£6M FUNDING TOWARDS CURE
By 2020 the team, which includes researchers from the Nuffield Department of Clinical Neurosciences (NDCN), hopes to find new drugs to slow, or even stop Parkinson’s, using a ‘brain cell bank’ they have developed to identify promising new drug targets. They also want to improve how to diagnose and monitor Parkinson’s using cutting edge technology like smartphone apps.
In the last five years the team has developed one of the largest studies of people living with Parkinson’s anywhere in the world, leading to progress in understanding why brain cells die and in detecting early changes in patients before full symptoms occur. Working with Thames Valley patients the team have created a tool to detect early stage Parkinson's with 85% accuracy using brain imaging.
Oxford is one of a few special places where all of the different strands of Parkinson’s research weave together - researchers in the lab are working side by side with doctors who see Parkinson’s every day in the clinic. We believe it’s the meeting of minds in this exciting environment that’s most likely to produce the breakthrough we need to find a cure.
- Dr Arthur Roach, Parkinson’s UK Director of Research and Development
developing diagnostic biomarker tests
Researchers are keen to develop an early diagnostic test to identify those with Parkinson’s disease and to intervene with therapies as early as possible. Recent studies have suggested that the aggregation of protein alpha-synuclein in peripheral nervous tissue (e.g. colon) and cerebrospinal fluid (CSF) can distinguish people with Parkinson's from controls, maybe even before the onset of motor symptoms.
The Michael J. Fox Foundation for Parkinson's Research has awarded funding to NDCN's Laura Parkkinen to test three novel methods on accessible biosamples to see if these can provide simple, reliable diagnostic tools for Parkinson's in its early stages.
The study will use peripheral biopsies (from colon, upper GI tract and prostate) and CSF from a large longitudinally followed OPDC cohort including early Parkinson’s patients, controls and at-risk subjects (diagnosed with REM sleep behaviour disorder or asymptomatic GBA/LRRK2 mutation carriers).The team has adapted two tissue based-techniques - paraffin embedded tissue blot and proximity ligation assay - that are more specific and sensitive than conventional immunohistochemical staining methods used to detect early, disease-associated alpha-synuclein deposition. They are also developing real-time quaking induced conversion to specifically assess the aggregation of alpha-synuclein in CSF.

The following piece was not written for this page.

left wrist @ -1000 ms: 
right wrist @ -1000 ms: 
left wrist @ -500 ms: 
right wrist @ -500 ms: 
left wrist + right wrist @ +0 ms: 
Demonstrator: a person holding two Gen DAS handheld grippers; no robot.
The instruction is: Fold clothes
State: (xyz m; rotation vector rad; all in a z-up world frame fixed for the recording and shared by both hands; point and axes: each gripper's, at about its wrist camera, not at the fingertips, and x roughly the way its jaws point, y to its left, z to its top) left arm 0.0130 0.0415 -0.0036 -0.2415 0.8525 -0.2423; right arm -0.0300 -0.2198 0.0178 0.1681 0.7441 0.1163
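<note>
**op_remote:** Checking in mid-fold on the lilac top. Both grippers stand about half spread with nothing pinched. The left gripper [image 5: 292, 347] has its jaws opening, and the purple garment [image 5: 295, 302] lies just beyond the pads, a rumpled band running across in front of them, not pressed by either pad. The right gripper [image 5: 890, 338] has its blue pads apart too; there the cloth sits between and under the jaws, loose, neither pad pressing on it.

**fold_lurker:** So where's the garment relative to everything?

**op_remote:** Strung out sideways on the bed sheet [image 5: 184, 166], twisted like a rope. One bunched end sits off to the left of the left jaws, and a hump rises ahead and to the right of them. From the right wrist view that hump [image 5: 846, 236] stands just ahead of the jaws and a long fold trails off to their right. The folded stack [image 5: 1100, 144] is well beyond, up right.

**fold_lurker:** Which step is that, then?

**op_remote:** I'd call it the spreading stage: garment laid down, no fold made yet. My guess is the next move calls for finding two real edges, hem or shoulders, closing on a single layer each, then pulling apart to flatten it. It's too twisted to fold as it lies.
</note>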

With a successful biomarker, researchers will have a greater window to conduct therapeutic trials of disease modification and perhaps even a possibility to prevent the disease in those destined to develop Parkinson’s.
We are very excited because this will allow us to establish and validate three assays with promising therapeutic implications in one of the largest and best-characterised clinical Parkinson's Disease cohorts in the world.
- Laura Parkkinen
If successful, these techniques could provide simple, reliable diagnostic tools for Parkinson's Disease at the earliest stages, as well as useful ways of monitoring disease progression and the effectiveness of future neuroprotective treatments.